Lu dans la Presse.


Les Échos. Week-End (15/03/2013)

On ne présente plus l’avocat, l’ancien garde des Sceaux, l’homme de conviction et de combat qu’est Robert Badinter. Aujourd’hui, il se remet en danger en devenant librettiste d’un opéra tiré de l’oeuvre de Victor Hugo. Rencontre.

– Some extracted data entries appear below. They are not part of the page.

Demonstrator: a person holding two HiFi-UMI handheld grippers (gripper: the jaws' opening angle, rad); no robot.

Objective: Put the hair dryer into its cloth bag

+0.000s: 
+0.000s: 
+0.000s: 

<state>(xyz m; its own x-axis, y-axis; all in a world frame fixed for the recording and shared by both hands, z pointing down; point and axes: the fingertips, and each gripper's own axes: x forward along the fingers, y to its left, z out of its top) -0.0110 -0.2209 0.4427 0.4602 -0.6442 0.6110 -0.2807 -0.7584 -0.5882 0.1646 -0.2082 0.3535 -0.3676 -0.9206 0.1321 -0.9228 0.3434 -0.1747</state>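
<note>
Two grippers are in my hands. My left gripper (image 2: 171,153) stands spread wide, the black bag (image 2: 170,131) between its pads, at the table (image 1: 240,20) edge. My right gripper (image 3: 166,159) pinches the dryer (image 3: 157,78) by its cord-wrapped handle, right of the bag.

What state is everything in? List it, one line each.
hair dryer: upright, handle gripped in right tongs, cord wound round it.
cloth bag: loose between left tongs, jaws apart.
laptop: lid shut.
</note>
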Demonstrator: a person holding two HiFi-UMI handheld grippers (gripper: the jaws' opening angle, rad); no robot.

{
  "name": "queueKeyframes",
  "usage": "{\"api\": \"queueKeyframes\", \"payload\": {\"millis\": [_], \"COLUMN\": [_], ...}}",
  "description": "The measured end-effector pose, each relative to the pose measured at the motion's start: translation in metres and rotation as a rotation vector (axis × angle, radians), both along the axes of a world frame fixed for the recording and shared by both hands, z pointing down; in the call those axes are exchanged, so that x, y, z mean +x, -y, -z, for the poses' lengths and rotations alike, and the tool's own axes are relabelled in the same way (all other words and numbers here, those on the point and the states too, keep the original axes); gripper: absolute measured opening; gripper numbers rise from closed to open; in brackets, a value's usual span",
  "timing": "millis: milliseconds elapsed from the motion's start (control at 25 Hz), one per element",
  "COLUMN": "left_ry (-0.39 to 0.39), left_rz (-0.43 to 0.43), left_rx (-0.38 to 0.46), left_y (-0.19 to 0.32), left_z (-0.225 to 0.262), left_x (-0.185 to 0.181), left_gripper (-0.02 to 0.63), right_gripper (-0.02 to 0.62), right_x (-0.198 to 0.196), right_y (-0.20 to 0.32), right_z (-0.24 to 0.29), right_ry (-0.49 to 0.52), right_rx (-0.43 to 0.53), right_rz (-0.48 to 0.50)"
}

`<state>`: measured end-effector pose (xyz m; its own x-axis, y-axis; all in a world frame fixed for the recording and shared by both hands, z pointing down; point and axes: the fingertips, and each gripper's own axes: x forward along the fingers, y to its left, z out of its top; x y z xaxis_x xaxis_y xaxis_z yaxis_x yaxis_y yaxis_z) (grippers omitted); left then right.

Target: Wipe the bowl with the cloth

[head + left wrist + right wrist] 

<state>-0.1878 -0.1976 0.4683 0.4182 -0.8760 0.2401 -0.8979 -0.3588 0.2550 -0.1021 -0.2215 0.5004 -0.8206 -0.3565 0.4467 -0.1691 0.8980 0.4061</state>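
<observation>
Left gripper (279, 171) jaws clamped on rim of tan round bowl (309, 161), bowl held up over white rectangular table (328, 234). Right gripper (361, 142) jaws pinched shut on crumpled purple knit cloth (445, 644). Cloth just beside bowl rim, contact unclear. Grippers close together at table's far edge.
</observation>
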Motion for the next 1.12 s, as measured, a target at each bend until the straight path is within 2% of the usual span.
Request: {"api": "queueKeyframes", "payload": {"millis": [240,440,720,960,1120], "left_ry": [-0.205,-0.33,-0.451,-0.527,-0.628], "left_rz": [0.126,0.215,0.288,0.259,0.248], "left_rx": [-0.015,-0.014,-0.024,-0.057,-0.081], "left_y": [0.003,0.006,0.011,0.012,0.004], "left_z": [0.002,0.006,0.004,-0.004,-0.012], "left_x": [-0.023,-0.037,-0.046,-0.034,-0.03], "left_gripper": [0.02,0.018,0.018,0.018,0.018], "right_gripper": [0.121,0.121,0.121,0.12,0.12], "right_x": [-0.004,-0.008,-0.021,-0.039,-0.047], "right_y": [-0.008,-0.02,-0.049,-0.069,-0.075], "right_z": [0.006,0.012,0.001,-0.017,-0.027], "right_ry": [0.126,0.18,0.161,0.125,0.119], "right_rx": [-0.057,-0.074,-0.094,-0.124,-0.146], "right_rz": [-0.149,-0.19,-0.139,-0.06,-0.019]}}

Son bureau, qui donne sur le jardin du Luxembourg dénudé par l’hiver, est comme hanté par la peine de mort. Des crayonnés de guillotines voisinent sur les étagères avec des tableaux représentant des accusés confrontés au verdict fatal ; « le plus grand des abolitionnistes » – titre que l’ancien ministre de la Justice délivre avec un tremblement d’admiration dans la voix à Victor Hugo -, s’y perpétue dans les moindres recoins, photographié à tous les âges, toujours le front fier, par son fils Charles ; et les autographes que collectionne amoureusement le maître des lieux parlent eux aussi à leur façon de la sinistre habitude prise par ceux qui ont fait l’Histoire d’en finir sommairement avec leur prochain. Robert Badinter, sans dissimuler sa fierté d’avoir su flairer l’occasion, sort d’un étui sa plus récente acquisition, la condamnation à mort en latin d’un juif par le tribunal de l’inquisition portugaise. Le document rejoindra bientôt sans doute la console où reposent sous verre d’autres pièces rares – tel cet ordre d’exécution du Comité de salut public, signé de la main de Robespierre -, parmi lesquelles trône un futur joyau pour les collectionneurs des siècles à venir : le texte de la loi du 18 septembre 1981 décrétant l’abolition de la peine de mort.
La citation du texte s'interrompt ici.